Segment Open
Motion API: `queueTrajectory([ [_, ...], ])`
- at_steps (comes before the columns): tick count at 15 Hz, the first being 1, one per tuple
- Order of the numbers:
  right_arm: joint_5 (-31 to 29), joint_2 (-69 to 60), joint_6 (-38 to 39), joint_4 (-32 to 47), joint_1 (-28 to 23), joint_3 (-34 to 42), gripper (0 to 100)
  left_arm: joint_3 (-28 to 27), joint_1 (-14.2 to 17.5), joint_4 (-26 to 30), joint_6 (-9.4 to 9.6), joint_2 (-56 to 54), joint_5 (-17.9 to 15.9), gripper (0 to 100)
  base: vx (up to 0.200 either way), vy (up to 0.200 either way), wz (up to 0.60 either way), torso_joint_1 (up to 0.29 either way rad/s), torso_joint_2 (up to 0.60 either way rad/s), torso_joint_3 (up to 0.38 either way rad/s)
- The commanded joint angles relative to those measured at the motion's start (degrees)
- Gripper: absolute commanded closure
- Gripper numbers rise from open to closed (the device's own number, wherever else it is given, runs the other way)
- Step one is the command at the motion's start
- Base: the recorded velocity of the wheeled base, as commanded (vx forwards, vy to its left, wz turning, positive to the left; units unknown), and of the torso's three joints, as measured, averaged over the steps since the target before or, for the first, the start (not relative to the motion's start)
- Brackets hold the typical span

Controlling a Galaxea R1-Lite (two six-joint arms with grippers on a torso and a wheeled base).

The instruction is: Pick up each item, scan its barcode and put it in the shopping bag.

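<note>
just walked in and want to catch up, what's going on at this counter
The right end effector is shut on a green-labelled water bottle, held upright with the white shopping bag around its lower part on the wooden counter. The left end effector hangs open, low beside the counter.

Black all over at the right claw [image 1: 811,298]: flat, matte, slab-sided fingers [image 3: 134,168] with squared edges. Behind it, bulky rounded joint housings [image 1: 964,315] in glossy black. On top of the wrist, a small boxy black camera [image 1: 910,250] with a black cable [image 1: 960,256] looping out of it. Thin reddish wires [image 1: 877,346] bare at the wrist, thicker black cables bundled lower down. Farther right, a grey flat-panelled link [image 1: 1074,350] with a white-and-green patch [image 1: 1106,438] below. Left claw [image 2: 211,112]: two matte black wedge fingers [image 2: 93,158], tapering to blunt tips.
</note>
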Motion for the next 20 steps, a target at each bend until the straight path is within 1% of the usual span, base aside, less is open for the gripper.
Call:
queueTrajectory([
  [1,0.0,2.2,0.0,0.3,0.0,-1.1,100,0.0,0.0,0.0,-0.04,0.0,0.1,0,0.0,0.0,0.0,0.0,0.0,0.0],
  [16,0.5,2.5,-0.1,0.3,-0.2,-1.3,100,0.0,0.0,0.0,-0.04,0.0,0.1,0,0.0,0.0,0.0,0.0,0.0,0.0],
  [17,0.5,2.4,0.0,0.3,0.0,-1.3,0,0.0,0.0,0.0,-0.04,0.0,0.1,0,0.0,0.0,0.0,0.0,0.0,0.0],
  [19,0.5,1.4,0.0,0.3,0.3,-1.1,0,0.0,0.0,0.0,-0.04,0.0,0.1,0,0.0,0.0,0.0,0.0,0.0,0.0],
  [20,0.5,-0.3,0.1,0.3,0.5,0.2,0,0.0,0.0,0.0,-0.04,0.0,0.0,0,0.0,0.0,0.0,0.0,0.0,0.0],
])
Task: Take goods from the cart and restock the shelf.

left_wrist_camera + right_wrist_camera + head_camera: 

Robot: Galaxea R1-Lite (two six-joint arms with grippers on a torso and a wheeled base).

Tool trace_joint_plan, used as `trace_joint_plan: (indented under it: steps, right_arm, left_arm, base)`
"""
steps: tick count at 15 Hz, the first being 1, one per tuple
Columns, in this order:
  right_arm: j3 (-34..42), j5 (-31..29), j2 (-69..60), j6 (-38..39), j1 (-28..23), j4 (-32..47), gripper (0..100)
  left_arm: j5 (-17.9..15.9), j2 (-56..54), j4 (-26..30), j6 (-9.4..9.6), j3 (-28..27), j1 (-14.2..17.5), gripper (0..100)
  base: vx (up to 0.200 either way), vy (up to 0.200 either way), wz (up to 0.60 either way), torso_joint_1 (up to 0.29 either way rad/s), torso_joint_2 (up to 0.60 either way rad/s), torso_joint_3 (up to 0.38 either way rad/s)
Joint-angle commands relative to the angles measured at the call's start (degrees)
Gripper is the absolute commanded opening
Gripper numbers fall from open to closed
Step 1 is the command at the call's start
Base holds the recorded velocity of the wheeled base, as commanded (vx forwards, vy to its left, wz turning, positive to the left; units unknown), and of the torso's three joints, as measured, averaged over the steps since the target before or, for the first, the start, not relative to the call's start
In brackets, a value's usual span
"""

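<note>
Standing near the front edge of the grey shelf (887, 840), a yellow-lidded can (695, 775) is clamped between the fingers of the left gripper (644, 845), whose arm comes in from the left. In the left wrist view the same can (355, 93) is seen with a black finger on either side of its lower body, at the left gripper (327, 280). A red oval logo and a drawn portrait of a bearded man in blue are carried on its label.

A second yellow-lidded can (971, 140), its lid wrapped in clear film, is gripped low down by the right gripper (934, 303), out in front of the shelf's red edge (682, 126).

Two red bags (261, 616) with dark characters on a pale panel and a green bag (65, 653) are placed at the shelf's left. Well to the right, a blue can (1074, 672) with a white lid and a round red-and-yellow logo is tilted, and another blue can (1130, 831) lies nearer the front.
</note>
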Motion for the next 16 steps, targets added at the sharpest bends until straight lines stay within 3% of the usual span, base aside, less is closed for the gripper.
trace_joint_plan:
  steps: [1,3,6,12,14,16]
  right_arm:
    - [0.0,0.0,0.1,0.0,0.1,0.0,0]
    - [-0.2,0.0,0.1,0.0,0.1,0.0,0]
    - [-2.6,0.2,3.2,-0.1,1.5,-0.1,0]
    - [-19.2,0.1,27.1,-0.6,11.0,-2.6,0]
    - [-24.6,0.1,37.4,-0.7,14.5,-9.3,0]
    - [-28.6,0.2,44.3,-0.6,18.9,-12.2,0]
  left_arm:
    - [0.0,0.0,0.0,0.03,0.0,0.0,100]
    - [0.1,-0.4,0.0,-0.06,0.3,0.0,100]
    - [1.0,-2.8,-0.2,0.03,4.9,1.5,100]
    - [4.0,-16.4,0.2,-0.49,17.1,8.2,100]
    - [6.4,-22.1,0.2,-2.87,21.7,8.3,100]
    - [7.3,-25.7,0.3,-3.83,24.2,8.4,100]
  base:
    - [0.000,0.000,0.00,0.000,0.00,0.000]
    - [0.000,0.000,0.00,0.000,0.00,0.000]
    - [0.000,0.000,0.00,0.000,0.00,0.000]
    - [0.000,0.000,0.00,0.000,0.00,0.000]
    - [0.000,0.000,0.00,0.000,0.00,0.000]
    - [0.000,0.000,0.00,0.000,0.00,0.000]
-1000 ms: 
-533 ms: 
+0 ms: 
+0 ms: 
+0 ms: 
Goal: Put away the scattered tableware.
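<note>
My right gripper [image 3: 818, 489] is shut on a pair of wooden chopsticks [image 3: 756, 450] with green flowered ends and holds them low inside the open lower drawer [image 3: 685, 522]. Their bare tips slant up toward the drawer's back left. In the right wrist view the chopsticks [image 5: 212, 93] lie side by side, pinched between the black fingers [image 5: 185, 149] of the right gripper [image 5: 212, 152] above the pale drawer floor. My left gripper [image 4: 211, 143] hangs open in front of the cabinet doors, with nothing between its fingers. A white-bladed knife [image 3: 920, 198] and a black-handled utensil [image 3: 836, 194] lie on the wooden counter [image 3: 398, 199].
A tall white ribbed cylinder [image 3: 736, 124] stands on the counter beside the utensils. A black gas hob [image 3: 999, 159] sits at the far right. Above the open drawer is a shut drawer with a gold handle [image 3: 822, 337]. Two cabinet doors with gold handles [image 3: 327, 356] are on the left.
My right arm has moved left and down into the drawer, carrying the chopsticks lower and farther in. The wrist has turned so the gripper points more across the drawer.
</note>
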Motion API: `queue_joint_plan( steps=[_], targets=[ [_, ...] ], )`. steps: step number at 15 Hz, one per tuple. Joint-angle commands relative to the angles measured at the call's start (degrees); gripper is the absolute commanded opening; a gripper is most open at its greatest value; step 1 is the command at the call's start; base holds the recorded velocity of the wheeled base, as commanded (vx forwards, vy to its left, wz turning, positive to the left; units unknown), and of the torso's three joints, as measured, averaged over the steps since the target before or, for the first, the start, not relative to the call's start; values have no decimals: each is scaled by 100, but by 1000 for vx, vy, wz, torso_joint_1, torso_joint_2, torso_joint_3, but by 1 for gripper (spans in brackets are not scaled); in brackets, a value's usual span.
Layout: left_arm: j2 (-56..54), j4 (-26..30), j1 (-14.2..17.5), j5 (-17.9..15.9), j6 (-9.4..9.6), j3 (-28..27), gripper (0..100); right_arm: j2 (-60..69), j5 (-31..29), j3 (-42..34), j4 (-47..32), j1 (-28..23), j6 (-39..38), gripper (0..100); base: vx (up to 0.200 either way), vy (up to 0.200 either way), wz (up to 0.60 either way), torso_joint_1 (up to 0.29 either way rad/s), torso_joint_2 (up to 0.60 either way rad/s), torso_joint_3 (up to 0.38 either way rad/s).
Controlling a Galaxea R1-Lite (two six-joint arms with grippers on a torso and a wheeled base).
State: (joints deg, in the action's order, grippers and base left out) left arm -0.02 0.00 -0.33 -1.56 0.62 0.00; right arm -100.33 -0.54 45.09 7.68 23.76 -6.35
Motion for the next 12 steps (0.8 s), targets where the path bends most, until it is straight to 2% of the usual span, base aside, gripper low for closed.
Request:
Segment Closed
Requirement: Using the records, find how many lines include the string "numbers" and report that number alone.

Solved problem: 3